13. Indemnification.
---------------
(a) SeaVision shall indemnify, defend and hold harmless Cunard and
its successors and assigns from and against any and all liabilities, claims,
suits, damages, judgments, awards, penalties, losses and other liabilities
(including all related reasonable attorneys' fees, costs and expenses in
connection therewith) (collectively referred to hereinafter as "Losses")

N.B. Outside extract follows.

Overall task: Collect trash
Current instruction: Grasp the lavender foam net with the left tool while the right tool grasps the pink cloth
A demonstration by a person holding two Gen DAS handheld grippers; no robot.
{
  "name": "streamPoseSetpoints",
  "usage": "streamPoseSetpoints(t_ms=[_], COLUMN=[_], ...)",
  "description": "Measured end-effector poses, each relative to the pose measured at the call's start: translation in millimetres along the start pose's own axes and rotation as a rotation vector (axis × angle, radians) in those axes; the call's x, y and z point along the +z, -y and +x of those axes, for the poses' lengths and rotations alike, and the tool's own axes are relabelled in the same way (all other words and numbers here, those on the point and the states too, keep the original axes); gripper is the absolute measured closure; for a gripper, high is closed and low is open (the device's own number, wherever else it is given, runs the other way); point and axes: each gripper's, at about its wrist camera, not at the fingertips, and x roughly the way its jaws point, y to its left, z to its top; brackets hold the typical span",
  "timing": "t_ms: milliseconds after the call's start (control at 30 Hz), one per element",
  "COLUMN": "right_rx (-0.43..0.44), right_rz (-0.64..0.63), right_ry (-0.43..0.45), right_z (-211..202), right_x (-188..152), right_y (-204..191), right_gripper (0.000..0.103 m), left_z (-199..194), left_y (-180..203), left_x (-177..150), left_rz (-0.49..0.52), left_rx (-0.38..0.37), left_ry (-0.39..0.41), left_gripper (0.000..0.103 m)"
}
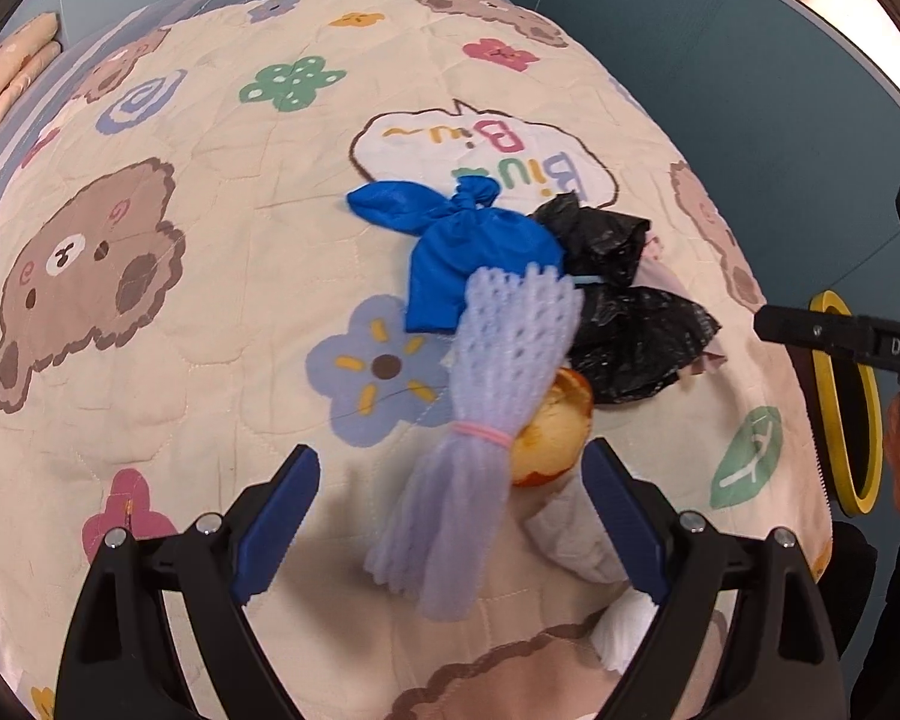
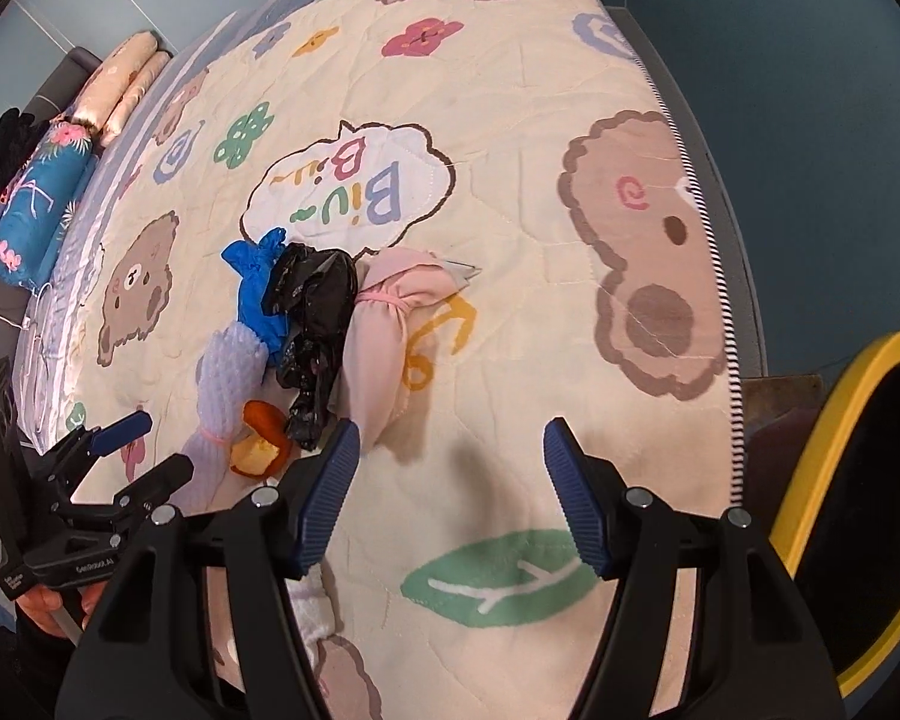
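A heap of trash lies on the bed quilt [image 1: 210, 360]: a knotted blue bag [image 1: 474, 258], crumpled black plastic [image 1: 624, 312], a lavender foam net [image 1: 486, 408] tied with a pink band, an orange peel piece [image 1: 552, 426] and white tissue [image 1: 570, 534]. My left gripper [image 1: 456, 516] is open above the foam net's tail, its pads not touching it. My right gripper [image 2: 453, 492] stands open over bare quilt, just right of a pink tied bundle [image 2: 384, 330] and the black plastic [image 2: 315, 312]. The left gripper [image 2: 150, 447] also shows beside the foam net [image 2: 228, 384].
A yellow-rimmed black bin [image 2: 834, 456] stands off the bed's right edge, also seen as a yellow ring [image 1: 840, 408]. Pillows [image 2: 36, 198] and folded bedding [image 2: 126, 78] lie at the far left. A blue-grey wall [image 1: 750, 120] backs the bed.
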Motion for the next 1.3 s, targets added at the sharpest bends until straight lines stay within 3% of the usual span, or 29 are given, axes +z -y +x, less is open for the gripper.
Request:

suffered or incurred by Cunard by reason of, arising out of or in connection
with:
(i) any negligent act or omission of SeaVision (or an
employee, agent or representative of SeaVision) committed or omitted, as the
case may be, in the course of SeaVision's performance of the terms of this
Agreement; or
(ii) SeaVision's failure to fully perform the terms of this
Agreement.
-7-
(b) Cunard shall indemnify, defend and hold harmless SeaVision and
its successors and assigns from and against any and all Losses suffered or
incurred by SeaVision by reason of, arising out of or in connection with:
(i) any liability arising from or out of asbestos onboard the
QE2, unless such liability arises as a result of SeaVision's negligence, willful
misconduct or failure to observe Cunard's instructions relating to such
asbestos;
(ii) any negligent act or omission of Cunard (or an employee,
agent or representative of Cunard) committed or omitted, as the case may be, in
the course of Cunard's performance of the terms of this Agreement or its
operation of the QE2; or
(iii) Cunard's failure to fully perform the terms of this
Agreement.
(c) The terms of this Section 13 shall survive the expiration or
termination of this Agreement.
14. Interruption in Performance.
---------------------------
Neither Cunard nor SeaVision shall be liable to the other for any
loss, damage or loss of profits arising out of any interruption or cessation of
performance hereunder when such interruption or cessation is caused by any
circumstance beyond the reasonable control of such party.
15. Arbitration.
-----------
In the event of any dispute or controversy arising out of or related
to this Agreement, the parties will seek to resolve any such controversy first
by negotiating with each other in good faith in face-to-face negotiations
between the respective principals of each. In the event a resolution is not
reached in such manner, any remaining dispute or controversy shall be submitted
for resolution by either party to any court of competent jurisdiction in City of
New York, New York County, New York.
-8-
16. Public Announcements.
--------------------
The parties shall consult with each other and issue a public statement
with respect to this Agreement as soon as is practical after the date hereof.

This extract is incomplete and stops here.